Kim berbicara tentang masalah serius yang mengganggu negaranya tahun ini, setelah menutup perbatasannya dengan China di awal pandemi COVID-19.

Pada bulan Januari, dia mengatakan pada konferensi partai yang jarang terjadi bahwa rencana ekonomi lima tahun Korea Utara telah gagal di hampir setiap wilayah, di tengah kekurangan energi dan makanan kronis yang diperburuk oleh sanksi, epidemi dan banjir. Pada bulan Juni, ia menggambarkan situasi gizi sebagai “stres”.

READ  Anjing Joe Biden dipulangkan setelah "insiden menggigit" terkait dengan penyelamatannya - Nasional

“Kami tahu bahwa Korea Utara telah menderita epidemi selama setahun terakhir,” Su Kim, mantan analis CIA untuk Korea Utara sekarang di RAND Corporation, mengatakan kepada kantor berita Reuters. Ini, dikombinasikan dengan sanksi, bencana alam, dan ekonomi yang runtuh secara umum, kemungkinan akan menempatkan Kim Jong Un dalam kesulitan.
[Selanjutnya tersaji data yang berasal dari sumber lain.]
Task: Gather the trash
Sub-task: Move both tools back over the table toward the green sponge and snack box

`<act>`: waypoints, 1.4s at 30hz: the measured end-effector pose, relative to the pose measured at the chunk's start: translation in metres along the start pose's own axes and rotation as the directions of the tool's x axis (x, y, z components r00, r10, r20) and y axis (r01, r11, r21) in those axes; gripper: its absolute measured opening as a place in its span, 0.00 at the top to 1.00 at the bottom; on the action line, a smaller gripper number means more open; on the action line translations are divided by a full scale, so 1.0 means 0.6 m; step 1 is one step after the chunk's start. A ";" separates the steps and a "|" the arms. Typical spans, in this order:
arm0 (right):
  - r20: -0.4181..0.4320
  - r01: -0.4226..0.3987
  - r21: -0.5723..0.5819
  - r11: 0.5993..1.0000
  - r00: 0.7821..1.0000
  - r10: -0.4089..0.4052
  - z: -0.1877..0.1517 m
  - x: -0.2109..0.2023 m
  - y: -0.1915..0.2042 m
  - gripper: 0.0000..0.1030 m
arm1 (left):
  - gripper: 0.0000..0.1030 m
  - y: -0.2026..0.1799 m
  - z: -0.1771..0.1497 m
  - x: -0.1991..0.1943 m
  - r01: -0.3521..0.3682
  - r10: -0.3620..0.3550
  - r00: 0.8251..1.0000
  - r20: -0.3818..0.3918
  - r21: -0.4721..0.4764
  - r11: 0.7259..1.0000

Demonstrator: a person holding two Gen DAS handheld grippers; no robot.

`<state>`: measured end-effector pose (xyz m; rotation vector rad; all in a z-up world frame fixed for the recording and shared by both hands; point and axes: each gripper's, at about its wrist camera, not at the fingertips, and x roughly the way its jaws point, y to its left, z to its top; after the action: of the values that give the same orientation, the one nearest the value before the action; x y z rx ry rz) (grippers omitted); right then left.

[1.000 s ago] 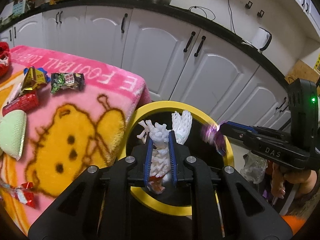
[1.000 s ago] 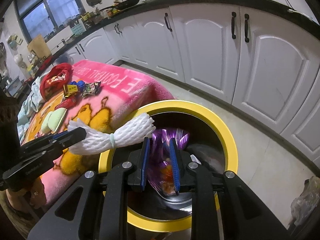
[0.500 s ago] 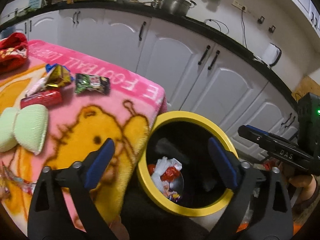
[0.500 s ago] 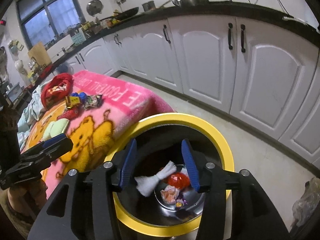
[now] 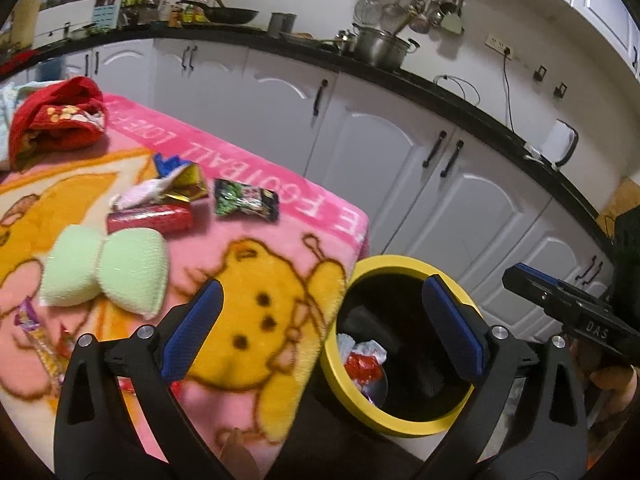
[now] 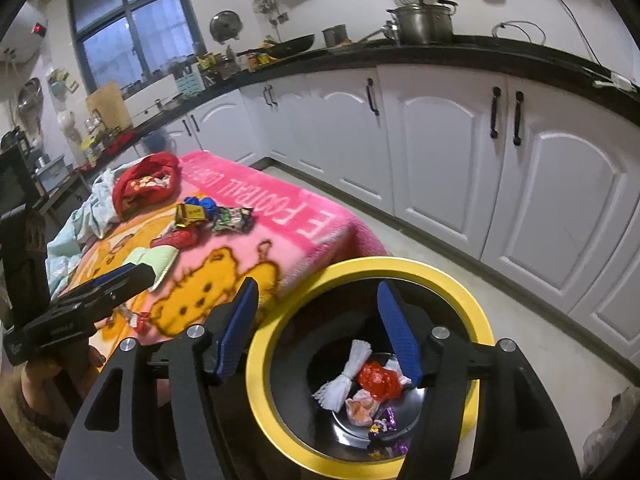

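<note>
Here both grippers are empty with jaws spread wide, and the remaining trash lies on the pink blanket-covered surface (image 5: 304, 204), left of the bin. Going left to right in the left wrist view: a thin striped wrapper (image 5: 38, 344) at about 8 o'clock, then the pale green foam net (image 5: 106, 270), pinched in the middle, with its long axis running roughly 9 to 3 o'clock. Above it lies a red wrapper (image 5: 150, 218), long axis also near 9 to 3, with a gold wrapper (image 5: 188, 184) touching it at 1 o'clock and a green-black packet (image 5: 246, 200) just beside that. The left gripper (image 5: 320, 328) hovers over the blanket's edge, one finger above the cartoon bear, the other over the yellow-rimmed bin (image 5: 400, 264). The right gripper (image 6: 326, 328) hangs straddling the bin's rim, above the white net (image 6: 344, 376) and red and purple wrappers already dropped inside.

The coming pick likely turns on this: the green foam net sits at roughly 10 o'clock from the left jaws and near them, well nearer than to the right ones. Its long axis lies across the jaws' opening line, so closing on the pinched waist probably needs a wrist turn.
</note>
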<state>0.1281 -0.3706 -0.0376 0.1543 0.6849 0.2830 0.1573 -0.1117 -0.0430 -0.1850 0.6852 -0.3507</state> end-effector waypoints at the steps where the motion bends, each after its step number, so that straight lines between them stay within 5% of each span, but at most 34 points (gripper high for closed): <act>1: 0.003 -0.004 -0.006 1.000 1.000 0.004 0.001 0.000 0.005 0.40 | 0.11 0.004 0.001 -0.004 -0.002 0.002 1.000 0.006 -0.005 1.000; 27: 0.019 -0.116 -0.178 0.977 0.992 0.121 0.037 0.023 0.159 0.36 | 0.11 0.130 0.025 -0.098 -0.110 0.128 0.983 0.133 -0.133 0.985; 42: 0.003 -0.171 -0.252 0.953 0.984 0.177 0.072 0.089 0.248 0.30 | 0.11 0.226 0.035 -0.119 -0.197 0.217 0.970 0.111 -0.169 0.966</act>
<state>0.1645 -0.2149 -0.0023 -0.0241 0.6052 0.5337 0.1541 0.0417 -0.0234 -0.2809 0.5981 -0.0826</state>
Jadi mungkin Kim mencari ke Seoul untuk membantu menyelamatkannya dari situasi makanan “stres” ini dan beban lain dari pandemi.”

Korea Utara memutuskan sambungan telepon pada Juni 2020 ketika hubungan lintas batas memburuk setelah kegagalan pertemuan puncak kedua pada Februari 2019 antara Kim dan Donald Trump, yang saat itu menjadi presiden Amerika Serikat.
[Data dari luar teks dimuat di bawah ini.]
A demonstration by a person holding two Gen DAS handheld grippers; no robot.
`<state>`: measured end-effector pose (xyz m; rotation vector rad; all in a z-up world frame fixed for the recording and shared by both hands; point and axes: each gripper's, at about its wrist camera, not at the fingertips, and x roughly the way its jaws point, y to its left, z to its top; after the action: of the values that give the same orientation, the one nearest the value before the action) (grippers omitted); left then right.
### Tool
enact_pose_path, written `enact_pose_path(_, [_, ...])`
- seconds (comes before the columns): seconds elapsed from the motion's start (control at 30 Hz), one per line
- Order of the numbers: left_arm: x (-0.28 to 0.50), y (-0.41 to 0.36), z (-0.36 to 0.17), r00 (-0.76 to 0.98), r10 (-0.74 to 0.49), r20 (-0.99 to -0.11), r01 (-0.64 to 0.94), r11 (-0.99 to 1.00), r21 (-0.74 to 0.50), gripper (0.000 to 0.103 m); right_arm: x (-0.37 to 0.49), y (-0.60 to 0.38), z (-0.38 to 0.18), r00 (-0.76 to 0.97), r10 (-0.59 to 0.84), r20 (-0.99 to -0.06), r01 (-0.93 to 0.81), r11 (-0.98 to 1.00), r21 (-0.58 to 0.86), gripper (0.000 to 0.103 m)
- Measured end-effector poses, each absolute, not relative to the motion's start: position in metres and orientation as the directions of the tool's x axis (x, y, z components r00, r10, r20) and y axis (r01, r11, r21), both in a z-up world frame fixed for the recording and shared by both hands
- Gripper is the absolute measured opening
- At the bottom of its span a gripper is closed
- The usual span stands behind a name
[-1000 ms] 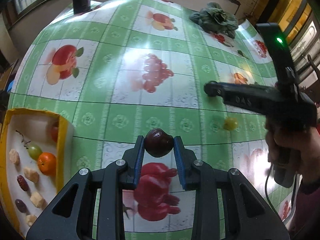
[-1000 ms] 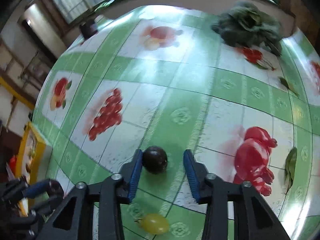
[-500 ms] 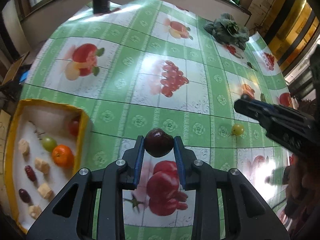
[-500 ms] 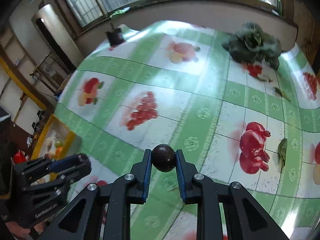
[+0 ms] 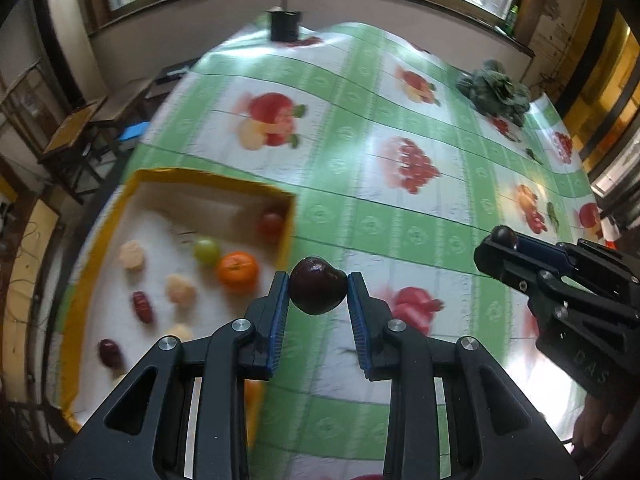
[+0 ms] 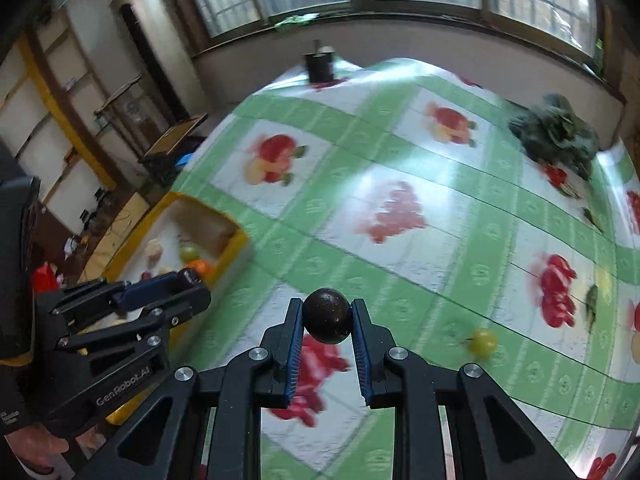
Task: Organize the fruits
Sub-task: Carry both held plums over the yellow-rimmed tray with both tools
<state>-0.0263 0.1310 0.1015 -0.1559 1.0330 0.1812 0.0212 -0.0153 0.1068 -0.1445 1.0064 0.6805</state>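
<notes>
My left gripper (image 5: 318, 292) is shut on a dark red plum (image 5: 317, 290), held above the table just right of the yellow tray (image 5: 208, 179). The tray holds an orange (image 5: 237, 266), a green grape (image 5: 206, 251), a red fruit (image 5: 271, 222) and several other pieces. My right gripper (image 6: 326, 316) is shut on a dark round fruit (image 6: 327, 315), held above the table. It shows in the left wrist view (image 5: 505, 240) to the right. The left gripper shows in the right wrist view (image 6: 188, 280) near the tray (image 6: 232, 246). A yellow-green grape (image 6: 483, 342) lies on the tablecloth.
A green and white fruit-print cloth (image 5: 400, 216) covers the table. A dark green leafy vegetable (image 5: 496, 90) lies at the far right. A black pot (image 5: 283, 26) stands at the far edge. Chairs and shelves stand left of the table.
Both grippers have risen and swung left toward the yellow tray. The right gripper shut on the dark round fruit and lifted it off the cloth.
</notes>
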Motion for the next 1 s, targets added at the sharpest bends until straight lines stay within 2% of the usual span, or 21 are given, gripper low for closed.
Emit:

Moon, yang telah lama mencari hubungan yang lebih hangat dengan Pyongyang dan dipuji karena menengahi KTT awal antara Kim dan Trump pada Juni 2018—yang pertama kali melibatkan presiden AS yang sedang menjabat—telah menyerukan pemulihan hotline dan pembicaraan perlucutan senjata. .

Joe Biden, yang menjabat sebagai presiden AS pada Januari, menjanjikan perubahan pendekatan terhadap Korea Utara dan kebijakan yang lebih “pragmatis dan terkalibrasi”.

Korea Utara memutuskan hubungan komunikasi pada Juni tahun lalu, menyalahkan Korea Selatan karena tidak berbuat cukup untuk menghentikan para aktivis mengirim balon propaganda melintasi perbatasan. [File: South Korea Unification Ministry via AP Photo]

Sung Kim, diplomat tinggi AS yang bertanggung jawab atas negosiasi Korea Utara, mengatakan pada bulan Juni bahwa Washington siap untuk bertemu dengan pejabat Pyongyang “di mana saja, kapan saja tanpa prasyarat.”

Tapi Kim Yo Jong – saudara perempuan Kim Jong Un dan penasihat utama – menolak tawaran itu.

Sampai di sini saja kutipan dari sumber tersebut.